#### Description of the task:
Give the listing again word for word, excluding the pictures it contains.

#### Given information:
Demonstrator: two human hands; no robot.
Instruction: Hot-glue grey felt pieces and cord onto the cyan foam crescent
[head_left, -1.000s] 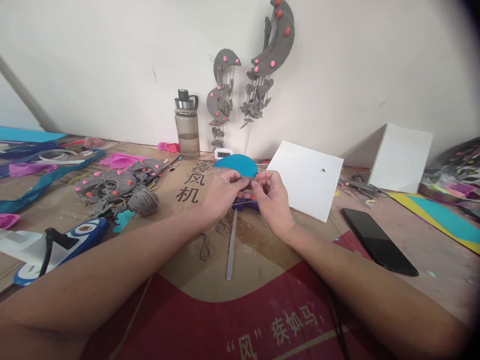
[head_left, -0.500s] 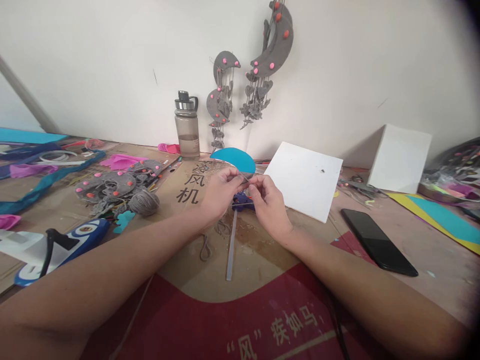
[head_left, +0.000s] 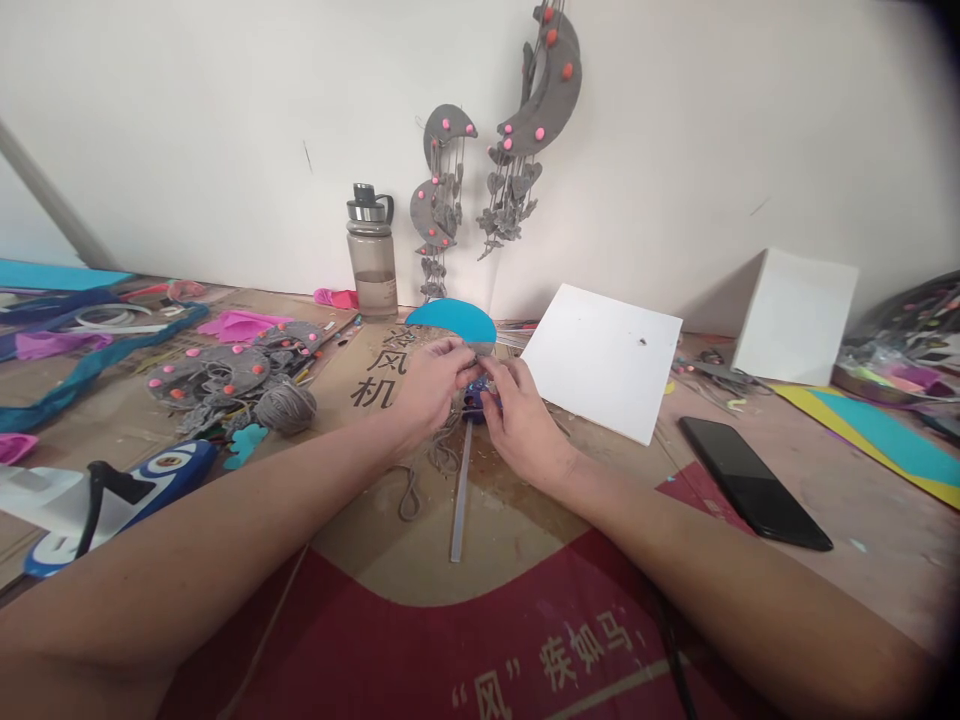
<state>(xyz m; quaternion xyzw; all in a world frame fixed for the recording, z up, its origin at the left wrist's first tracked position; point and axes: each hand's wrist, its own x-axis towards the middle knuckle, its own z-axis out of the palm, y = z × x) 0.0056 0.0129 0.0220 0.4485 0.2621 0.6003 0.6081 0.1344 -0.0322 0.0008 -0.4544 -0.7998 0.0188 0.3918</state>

#### Answer to this task:
Demonstrator: two human hands; no robot.
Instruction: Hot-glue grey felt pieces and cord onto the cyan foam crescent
[head_left, -1.000s] 
[head_left, -0.500s] 
[head_left, +0.000s] 
<state>(xyz m; quaternion xyzw; all in a world frame fixed for the recording, z up, its origin at the left wrist's first tracked position; point and axes: each hand's wrist, its own x-axis towards the middle knuckle, its own z-axis out of the palm, y = z × x) 0.0056 0.0129 0.0220 0.4485 0.2621 0.6003 0.6081 0.1344 -0.0322 0.0008 -0.4544 -0.7998 0.0188 0.3918</state>

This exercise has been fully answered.